Während der Schutzfristen und der Zeit eines individuellen Beschäftigungsverbots bleibt der volle Anspruch auf Besoldung bestehen. Die Zahlung der Dienst- und Anwärterbezüge wird nicht berührt. Die bisherigen Bezüge können sich allerdings verringern, wenn zuvor gezahlte Mehrarbeitsvergütungen wegen des Verbots einer Arbeitszeit von mehr als achteinhalb Stunden am Tag entfallen.

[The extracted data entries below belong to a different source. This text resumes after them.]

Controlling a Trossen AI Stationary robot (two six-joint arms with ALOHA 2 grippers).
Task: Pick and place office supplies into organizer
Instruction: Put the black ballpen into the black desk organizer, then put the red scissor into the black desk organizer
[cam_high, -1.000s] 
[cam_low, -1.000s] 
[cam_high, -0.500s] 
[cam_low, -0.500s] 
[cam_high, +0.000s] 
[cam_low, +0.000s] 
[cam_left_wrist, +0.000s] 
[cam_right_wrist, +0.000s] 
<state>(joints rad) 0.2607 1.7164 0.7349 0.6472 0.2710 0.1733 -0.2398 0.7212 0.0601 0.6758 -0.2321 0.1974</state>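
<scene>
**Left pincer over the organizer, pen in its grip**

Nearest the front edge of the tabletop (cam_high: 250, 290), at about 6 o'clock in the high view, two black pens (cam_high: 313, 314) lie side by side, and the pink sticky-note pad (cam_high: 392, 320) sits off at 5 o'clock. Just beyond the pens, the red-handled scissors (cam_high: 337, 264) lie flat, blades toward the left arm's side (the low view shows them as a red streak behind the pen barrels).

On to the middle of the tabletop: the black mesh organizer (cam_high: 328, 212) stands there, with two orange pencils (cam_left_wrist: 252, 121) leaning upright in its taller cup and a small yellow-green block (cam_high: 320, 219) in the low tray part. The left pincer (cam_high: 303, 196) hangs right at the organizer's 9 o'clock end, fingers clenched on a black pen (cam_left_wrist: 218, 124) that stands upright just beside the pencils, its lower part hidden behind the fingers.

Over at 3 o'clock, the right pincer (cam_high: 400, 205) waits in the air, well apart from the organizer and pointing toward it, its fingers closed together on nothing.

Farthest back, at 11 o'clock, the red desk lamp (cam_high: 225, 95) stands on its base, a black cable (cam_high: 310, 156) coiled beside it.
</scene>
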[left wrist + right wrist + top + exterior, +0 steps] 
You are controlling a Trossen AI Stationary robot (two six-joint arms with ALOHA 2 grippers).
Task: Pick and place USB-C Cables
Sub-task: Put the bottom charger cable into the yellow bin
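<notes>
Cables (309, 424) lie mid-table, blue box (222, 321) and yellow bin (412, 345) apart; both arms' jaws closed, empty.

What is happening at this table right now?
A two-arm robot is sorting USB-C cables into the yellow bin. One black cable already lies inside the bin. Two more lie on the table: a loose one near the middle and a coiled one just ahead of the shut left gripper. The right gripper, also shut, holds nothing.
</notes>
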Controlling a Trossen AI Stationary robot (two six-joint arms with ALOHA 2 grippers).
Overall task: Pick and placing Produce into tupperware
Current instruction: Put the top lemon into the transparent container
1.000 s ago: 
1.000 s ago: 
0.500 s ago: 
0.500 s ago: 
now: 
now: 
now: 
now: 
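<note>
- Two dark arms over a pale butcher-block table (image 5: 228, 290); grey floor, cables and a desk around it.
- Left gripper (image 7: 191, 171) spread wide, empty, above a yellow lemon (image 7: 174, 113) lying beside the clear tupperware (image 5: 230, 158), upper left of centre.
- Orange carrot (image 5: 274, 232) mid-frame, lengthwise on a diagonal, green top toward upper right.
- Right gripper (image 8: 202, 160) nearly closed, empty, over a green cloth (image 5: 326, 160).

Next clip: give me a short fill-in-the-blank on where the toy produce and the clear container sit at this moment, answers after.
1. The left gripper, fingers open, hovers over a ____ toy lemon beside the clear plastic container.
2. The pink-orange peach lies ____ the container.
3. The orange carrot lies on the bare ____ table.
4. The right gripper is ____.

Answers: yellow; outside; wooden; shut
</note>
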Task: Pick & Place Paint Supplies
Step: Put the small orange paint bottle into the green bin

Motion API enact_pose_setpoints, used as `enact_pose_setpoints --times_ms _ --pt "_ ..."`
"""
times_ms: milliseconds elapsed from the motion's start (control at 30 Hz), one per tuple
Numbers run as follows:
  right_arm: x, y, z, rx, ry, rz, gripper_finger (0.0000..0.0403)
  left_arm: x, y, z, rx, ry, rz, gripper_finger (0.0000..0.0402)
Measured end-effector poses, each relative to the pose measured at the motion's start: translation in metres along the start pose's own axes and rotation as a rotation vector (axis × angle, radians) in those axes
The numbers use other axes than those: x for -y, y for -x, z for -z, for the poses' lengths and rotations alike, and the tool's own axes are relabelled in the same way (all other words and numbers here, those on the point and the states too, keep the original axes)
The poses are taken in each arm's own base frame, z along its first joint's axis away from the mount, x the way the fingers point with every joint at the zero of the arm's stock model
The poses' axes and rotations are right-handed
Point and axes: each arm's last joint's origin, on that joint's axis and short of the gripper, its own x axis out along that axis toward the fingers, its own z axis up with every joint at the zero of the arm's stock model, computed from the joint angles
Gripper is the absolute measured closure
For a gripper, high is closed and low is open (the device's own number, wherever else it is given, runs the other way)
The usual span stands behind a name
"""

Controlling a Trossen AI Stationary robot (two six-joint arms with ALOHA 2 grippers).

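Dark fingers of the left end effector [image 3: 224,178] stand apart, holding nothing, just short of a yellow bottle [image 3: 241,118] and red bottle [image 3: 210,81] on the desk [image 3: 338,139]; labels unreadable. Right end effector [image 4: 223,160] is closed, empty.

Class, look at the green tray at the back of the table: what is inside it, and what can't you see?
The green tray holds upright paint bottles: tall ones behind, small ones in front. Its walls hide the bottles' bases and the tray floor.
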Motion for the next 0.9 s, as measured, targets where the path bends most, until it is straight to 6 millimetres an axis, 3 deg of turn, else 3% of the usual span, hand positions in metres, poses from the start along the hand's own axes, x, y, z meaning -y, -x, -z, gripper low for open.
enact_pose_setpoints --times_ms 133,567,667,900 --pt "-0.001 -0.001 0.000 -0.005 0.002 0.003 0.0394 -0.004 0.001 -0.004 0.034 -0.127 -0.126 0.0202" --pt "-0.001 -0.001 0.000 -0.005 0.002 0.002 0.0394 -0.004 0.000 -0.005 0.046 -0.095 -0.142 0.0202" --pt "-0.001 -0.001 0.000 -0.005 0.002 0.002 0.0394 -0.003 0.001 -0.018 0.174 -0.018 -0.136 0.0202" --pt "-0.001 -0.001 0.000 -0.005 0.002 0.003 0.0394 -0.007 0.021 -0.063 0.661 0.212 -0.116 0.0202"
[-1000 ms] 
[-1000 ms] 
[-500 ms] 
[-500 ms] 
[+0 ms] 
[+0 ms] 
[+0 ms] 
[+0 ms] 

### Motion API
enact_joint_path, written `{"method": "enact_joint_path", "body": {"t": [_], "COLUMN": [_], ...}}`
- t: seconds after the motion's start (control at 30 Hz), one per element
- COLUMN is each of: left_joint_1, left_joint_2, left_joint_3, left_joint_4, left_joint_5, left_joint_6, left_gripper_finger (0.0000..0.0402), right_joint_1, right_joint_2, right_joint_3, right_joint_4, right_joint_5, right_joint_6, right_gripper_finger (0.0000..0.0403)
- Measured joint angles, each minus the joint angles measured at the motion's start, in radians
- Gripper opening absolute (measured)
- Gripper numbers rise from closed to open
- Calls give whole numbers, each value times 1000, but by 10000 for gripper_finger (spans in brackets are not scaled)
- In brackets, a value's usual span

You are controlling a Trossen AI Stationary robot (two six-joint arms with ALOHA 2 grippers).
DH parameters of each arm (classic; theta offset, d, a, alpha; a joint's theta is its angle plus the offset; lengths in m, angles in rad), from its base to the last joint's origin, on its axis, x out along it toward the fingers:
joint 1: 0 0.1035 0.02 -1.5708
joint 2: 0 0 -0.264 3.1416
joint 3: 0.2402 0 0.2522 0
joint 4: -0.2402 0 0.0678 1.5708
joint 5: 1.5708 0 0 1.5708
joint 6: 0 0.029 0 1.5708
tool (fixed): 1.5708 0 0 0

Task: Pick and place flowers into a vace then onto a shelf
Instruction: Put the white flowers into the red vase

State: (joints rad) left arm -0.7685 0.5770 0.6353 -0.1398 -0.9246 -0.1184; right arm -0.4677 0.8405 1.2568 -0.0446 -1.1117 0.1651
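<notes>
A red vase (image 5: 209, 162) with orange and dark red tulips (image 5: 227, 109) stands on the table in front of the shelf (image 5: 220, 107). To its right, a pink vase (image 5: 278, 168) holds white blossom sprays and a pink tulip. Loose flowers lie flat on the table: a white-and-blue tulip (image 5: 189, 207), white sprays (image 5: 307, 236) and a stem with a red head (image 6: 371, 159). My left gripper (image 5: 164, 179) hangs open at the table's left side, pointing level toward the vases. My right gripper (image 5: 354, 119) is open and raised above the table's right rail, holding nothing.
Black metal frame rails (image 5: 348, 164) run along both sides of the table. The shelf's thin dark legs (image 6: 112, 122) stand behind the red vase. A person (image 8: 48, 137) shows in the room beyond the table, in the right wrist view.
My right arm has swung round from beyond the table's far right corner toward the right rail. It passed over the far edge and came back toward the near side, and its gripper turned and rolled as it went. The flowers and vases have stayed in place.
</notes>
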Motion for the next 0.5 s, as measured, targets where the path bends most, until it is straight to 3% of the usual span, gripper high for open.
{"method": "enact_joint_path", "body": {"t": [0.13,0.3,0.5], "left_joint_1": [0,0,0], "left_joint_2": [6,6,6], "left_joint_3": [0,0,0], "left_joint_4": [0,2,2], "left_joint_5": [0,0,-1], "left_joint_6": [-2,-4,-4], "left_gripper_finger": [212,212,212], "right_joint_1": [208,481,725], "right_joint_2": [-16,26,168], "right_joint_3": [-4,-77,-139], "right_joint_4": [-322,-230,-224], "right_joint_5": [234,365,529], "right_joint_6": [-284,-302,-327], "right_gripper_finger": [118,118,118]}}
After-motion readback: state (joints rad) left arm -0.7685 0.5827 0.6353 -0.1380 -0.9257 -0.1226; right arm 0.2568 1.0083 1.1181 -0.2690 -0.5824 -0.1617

Zulagen werden weiter gewährt. Das schließt zum Beispiel Zulagen für Dienst zu ungünstigen Zeiten oder für Wechselschichtdienst ein, auch wenn die Beamtin wegen der allgemeinen Beschäftigungsverbote keine Feiertags- oder Nachtarbeit mehr verrichten darf. Bei der Bemessung der Erschwerniszulage und der Vergütung nach der Vollstreckungsvergütungsverordnung wird der Durchschnitt der Zulagen und Vergütungen der letzten drei Monate vor Beginn des Monats zugrunde gelegt, in dem die Schwangerschaft eingetreten ist (§ 2 Satz 3 MuSchEltZV).

Versorgung

Die Beschäftigungsverbote haben keine Auswirkung auf die ruhegehalt-fähige Dienstzeit. Die Beamtin wird so gestellt, als hätte sie durchgehend Dienst im Umfang ihres jeweiligen Arbeitszeitmodells geleistet.

Beihilfe

Während des Mutterschutzes hat eine Beamtin Anspruch auf Beihilfe nach der Verordnung über die Beihilfe in Krankheits-, Pflege und Geburtsfällen (Bundesbeihilfeverordnung – BBhV). Das neugeborene Kind ist berücksichtigungsfähiger Angehöriger nach der BBhV, wenn es beim Vater oder bei der Mutter im Familienzuschlag berücksichtigt wird.

Laufbahnrecht

Die Zeit der Beschäftigungsverbote gilt als Dienstzeit und hat grundsätzlich keine Auswirkungen auf die Dauer des Vorbereitungsdienstes, die laufbahnrechtliche Probezeit oder erforderliche Erprobungszeiten für Beförderungen. Der Vorbereitungsdienst kann allerdings im Einzelfall verlängert werden, wenn das erforderlich ist, um das Ausbildungsziel zu erreichen.